AN
ANET
Dec 31, 2024
Quarter ended Dec 31, 2024 · FY2024 Q4

Arista Networks, Inc. stock research

Arista Networks (ANET) Free Cash Flow — Quarter Ended Dec 31, 2024

Revenue and free cash flow both increased compared to the prior quarter and the same quarter last year. The free cash flow margin improved year over year but declined from the preceding quarter.

Free cash flow takeaway

A quick read on the company's cash generation and what it means for investors.

Revenue and free cash flow both increased compared to the prior quarter and the same quarter last year. The free cash flow margin improved year over year but declined from the preceding quarter.

  • Operating cash flow exceeded capital expenditure, resulting in positive free cash flow. The free cash flow margin was above half of revenue, indicating a high rate of cash conversion from sales.
  • Compared to the prior quarter, revenue was higher but operating cash flow and free cash flow were lower, leading to a weakened free cash flow margin. Versus the same quarter last year, all metrics were higher, with a significant improvement in free cash flow margin.

FCF snapshot

Quarterly and TTM cash-flow metrics with the minimum valuation context.

TTM free cash flow

$3.7B

Trailing twelve-month free cash flow.

Quarter free cash flow

$1.0B

Free cash flow in the selected fiscal quarter.

Operating cash flow

$1.0B

Cash generated by operations before capital spending.

CapEx

$12.4M

Capital spending and related asset purchases.

FCF margin

52.8%

The share of revenue converted into free cash flow.

Cash flow trend

A short quarterly history shows whether FCF is scaling with revenue or only spiking for one period.

PeriodRevenueOperating CFCapExFCFFCF margin
2024-03-31$1.6B$513.8M$9.4M$504.4M32.1%
2024-06-30$1.7B$989.0M$3.2M$985.8M58.3%
2024-09-30$1.8B$1.2B$7.0M$1.2B64.5%
2024-12-31$1.9B$1.0B$12.4M$1.0B52.8%

Cash conversion quality

Checks that separate high-quality free cash flow from accounting noise or working-capital timing.

FCF / net income127.2%Shows whether accounting earnings convert into cash.
CapEx / revenue0.6%Lower capital intensity usually supports FCF margin.
Net cashn/aCash and equivalents minus total debt.

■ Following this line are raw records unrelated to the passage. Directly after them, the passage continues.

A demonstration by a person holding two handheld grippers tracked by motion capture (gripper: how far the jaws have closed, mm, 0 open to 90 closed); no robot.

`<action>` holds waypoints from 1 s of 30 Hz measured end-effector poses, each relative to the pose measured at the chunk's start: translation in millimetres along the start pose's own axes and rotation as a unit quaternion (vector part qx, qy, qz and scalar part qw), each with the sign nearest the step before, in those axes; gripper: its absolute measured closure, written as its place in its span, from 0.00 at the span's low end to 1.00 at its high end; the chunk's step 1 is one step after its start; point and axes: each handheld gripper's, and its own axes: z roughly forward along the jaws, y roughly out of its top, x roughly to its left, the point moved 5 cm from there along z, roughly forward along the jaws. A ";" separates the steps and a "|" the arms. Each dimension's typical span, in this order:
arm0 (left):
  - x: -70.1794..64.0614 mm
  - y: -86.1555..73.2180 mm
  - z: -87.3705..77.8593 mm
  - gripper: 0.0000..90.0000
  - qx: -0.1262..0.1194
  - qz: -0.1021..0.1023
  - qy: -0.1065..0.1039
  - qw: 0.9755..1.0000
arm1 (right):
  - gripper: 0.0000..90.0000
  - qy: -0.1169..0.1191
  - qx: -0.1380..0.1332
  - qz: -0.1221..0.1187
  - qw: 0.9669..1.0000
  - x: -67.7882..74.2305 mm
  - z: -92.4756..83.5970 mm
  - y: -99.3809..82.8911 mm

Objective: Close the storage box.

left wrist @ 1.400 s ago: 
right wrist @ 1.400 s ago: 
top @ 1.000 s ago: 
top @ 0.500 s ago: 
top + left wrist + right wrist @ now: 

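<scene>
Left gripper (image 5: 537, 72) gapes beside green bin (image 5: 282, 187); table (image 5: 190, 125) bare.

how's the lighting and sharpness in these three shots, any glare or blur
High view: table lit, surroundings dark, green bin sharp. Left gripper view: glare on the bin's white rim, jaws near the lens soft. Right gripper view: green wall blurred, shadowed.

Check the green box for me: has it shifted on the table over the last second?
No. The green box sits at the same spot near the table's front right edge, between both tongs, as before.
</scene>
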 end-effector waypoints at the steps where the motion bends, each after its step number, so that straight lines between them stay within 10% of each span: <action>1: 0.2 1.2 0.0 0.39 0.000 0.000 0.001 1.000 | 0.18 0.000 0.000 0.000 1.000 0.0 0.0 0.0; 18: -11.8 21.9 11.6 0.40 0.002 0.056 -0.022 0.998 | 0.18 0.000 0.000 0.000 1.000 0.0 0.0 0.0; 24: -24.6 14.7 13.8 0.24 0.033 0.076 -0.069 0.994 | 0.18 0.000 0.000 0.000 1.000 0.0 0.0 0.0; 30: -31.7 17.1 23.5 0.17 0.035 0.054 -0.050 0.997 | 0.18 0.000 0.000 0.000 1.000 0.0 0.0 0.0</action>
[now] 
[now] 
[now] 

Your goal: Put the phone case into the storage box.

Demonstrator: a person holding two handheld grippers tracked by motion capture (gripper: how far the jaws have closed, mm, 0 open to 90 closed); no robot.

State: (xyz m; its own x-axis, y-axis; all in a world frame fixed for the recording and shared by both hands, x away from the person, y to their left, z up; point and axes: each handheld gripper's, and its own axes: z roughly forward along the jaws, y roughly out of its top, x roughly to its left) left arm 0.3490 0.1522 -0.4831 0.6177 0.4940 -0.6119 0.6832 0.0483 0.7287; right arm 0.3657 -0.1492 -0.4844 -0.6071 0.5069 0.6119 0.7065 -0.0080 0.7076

Recent events shaping cash flow

Near-term business events that help explain the free cash flow result.

Supportive

Revenue Growth

Revenue was higher than both the prior quarter and the same quarter last year, providing a larger base for cash generation. This was the strongest observable driver of free cash flow improvement year over year.

Higher revenue supported a larger absolute free cash flow compared to the year-ago quarter.

What the cash flow says

How to interpret the company's free cash flow beyond the headline number.

Operating cash flow exceeded capital expenditure, resulting in positive free cash flow. The free cash flow margin was above half of revenue, indicating a high rate of cash conversion from sales.

Compared to the prior quarter, revenue was higher but operating cash flow and free cash flow were lower, leading to a weakened free cash flow margin. Versus the same quarter last year, all metrics were higher, with a significant improvement in free cash flow margin.

Monitor the relationship between operating cash flow and revenue, as operating cash flow declined sequentially despite higher revenue.